The remaining big potential targets in the Permian have been around for a while and are less likely to sell.

“There are about 15 private companies in the Permian with more than 100 locations, and most are established private companies such as Endeavor Energy Resources and Mewbourne Oil,” according to the Enverus’ energy database.

There are other US shale plays out there, but Dittmar said the sales trend has been extremely “Permian-centric,” accounting for 99% of the total private-equity sales value in 2023.

“Unless that shifts, which looks unlikely at this stage, that Permian concentration means the pace of sales is unlikely to be maintained through the back half of the year,” Dittmar said.

Except the Permian

At the end of June, the west Texas super basin was the only one with more rigs working than a year before, and that was up only 2%.

Nationwide, the number of rigs working was down 12%. The biggest declines were in the Anadarko Basin—down 36%—and the Haynesville Basin straddling Arkansas, Louisiana, and the east Texas border—down 28%.

While the surge in gas prices which pushed up drilling for gas in recent years has passed, production during the first half of the year is still well above the levels going back to 2021, according to an EIA report.

Permian gas output is steady because it flows along with more valuable oil. Gas-only production from the Marcellus and the Utica has been flat, according to EIA.

One sign of weakness: The output for four counties in Pennsylvania, which produce 40% of the gas from that huge gas region, declined by 3%. The EIA said the many stalled pipeline construction projects have put a lid on the output.

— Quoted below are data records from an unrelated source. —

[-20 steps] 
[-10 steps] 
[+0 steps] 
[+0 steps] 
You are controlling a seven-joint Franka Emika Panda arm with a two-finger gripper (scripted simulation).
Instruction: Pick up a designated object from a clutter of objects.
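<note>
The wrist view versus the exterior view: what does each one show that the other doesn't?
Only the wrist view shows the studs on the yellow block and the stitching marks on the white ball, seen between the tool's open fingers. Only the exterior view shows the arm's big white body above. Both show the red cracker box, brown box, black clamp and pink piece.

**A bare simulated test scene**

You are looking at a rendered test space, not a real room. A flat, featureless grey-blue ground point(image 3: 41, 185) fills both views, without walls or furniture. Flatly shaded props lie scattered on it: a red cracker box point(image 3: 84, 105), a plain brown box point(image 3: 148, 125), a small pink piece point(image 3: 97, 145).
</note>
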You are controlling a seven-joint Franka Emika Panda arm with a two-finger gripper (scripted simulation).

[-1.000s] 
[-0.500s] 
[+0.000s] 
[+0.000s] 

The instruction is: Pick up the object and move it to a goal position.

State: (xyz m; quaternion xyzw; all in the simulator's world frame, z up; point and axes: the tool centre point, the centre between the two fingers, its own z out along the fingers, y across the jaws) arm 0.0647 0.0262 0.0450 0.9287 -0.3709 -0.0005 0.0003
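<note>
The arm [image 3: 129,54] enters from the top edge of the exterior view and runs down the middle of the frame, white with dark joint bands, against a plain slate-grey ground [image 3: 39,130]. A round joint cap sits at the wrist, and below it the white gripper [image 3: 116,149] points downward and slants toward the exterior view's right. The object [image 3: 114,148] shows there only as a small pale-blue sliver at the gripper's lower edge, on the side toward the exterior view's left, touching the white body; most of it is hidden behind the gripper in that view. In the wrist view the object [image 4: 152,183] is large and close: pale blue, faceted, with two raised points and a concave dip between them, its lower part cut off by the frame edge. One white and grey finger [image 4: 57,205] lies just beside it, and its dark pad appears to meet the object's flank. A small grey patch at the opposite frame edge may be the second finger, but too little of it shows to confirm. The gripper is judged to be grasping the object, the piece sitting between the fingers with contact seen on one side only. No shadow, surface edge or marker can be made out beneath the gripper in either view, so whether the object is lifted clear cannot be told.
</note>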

An EIA report on the recent slowdown in the Marcellus noted, “Until last year, output had increased every year since 2013 on the back of drilling efficiency gains. One measure of drilling efficiency is the average volume of natural gas produced in wells during the first 6 months of drilling. Drilling efficiency at Pennsylvania’s natural gas wells increased every year since 2013 before declining for the first time in 2022.”